Action item: The needed output is the run of lines below from the one containing "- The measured" through the one containing "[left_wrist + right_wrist", copied exactly and free of pictures.

Recorded data:
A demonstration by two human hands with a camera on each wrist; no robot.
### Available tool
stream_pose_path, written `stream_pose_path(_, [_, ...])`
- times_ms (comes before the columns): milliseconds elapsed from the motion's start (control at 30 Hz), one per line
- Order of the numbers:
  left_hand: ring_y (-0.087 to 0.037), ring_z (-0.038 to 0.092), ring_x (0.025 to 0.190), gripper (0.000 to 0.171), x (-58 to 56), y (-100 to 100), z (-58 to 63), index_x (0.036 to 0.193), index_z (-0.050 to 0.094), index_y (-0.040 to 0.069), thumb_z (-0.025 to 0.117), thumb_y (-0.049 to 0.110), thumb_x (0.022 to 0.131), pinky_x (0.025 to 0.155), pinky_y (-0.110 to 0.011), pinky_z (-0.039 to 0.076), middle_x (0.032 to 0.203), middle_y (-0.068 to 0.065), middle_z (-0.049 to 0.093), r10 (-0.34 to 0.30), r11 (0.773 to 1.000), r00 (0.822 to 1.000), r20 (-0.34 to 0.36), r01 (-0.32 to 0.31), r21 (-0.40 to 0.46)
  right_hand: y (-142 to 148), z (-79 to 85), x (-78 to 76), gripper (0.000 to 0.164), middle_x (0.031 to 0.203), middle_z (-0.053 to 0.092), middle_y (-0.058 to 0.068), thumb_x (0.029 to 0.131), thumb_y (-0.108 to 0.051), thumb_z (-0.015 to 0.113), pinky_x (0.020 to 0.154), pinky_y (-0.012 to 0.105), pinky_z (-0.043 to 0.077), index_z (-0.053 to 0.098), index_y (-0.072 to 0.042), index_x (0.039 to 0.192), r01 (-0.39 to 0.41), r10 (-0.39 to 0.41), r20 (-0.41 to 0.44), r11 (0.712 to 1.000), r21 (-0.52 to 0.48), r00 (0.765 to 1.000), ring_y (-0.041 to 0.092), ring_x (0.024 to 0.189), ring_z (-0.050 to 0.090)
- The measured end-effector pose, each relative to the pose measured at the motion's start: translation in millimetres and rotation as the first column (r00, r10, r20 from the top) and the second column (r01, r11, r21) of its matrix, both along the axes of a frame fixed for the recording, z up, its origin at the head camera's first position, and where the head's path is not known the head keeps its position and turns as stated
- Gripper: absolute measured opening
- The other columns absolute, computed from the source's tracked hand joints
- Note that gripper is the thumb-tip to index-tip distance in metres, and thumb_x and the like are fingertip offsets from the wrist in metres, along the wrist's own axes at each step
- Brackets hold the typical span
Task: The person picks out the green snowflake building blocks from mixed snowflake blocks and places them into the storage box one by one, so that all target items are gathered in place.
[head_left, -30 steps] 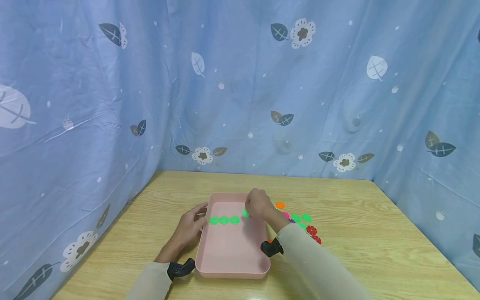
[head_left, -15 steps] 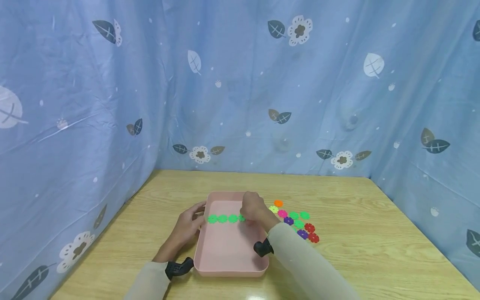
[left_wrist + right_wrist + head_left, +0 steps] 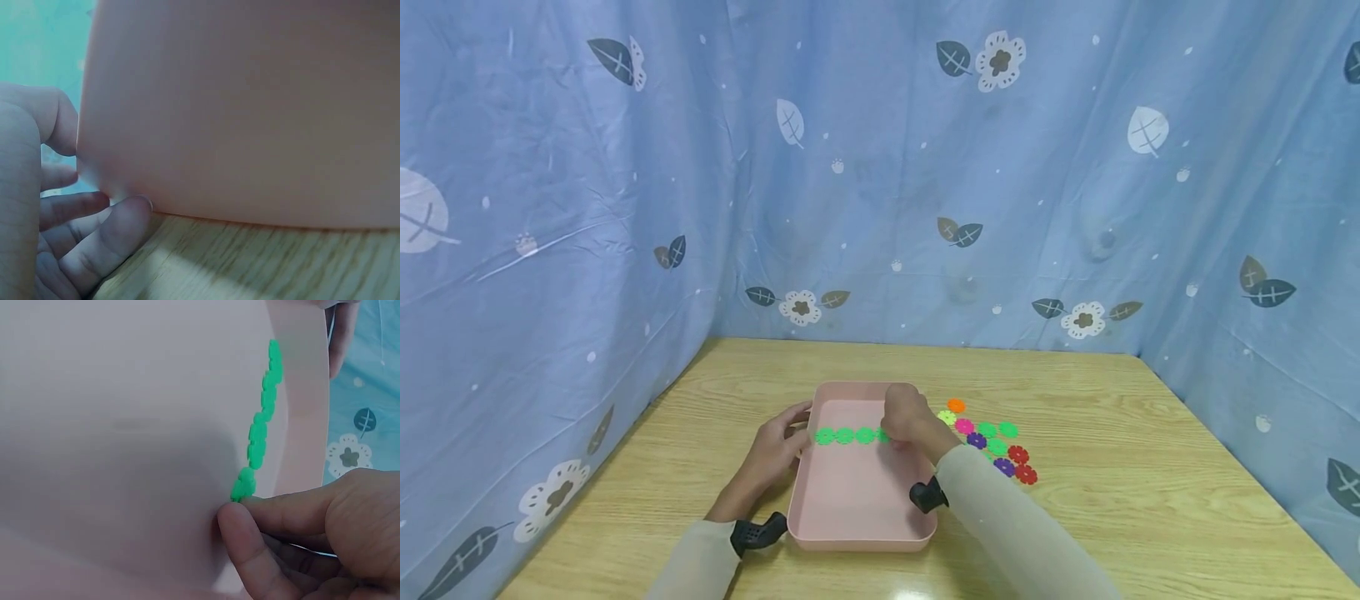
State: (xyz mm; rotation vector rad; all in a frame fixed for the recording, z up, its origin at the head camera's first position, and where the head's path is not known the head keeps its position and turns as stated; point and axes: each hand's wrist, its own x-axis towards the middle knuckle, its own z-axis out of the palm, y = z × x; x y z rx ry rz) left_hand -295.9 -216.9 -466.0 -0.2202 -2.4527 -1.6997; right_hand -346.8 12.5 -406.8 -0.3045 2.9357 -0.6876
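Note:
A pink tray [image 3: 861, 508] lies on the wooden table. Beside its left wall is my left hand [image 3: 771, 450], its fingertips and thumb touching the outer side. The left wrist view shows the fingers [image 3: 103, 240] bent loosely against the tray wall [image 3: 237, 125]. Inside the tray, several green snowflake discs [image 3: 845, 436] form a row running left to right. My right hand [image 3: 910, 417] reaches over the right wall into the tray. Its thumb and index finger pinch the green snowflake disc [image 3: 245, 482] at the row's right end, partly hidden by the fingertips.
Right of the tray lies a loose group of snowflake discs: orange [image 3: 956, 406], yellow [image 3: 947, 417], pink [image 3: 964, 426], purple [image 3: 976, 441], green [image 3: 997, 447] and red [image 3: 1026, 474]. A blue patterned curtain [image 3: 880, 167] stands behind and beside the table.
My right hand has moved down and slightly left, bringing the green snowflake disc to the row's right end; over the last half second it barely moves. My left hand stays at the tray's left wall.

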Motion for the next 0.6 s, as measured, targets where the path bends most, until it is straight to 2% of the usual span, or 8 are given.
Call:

Answer for the task:
- The measured end-effector pose, each relative to the pose measured at the motion's start: translation in millimetres and rotation as the first column (r00, r10, r20 from the top) and the second column (r01, r11, r21) of its matrix, both along the axes of a frame fixed for the recording, z up, its origin at the head camera's first position, and where the head's path is not known the head keeps its position and turns as stated
- Gripper: absolute measured opening
- The other columns absolute, computed from the source's tracked hand joints
- Note that gripper is the thumb-tip to index-tip distance in metres, and thumb_x and the like are fingertip offsets from the wrist in metres, along the wrist's own axes at each step
- Brackets hold the typical span
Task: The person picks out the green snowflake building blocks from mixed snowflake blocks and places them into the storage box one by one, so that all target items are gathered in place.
[head_left, -30 steps] 
[head_left, -15 steps] 
[left_wrist + right_wrist + head_left, +0 steps] 

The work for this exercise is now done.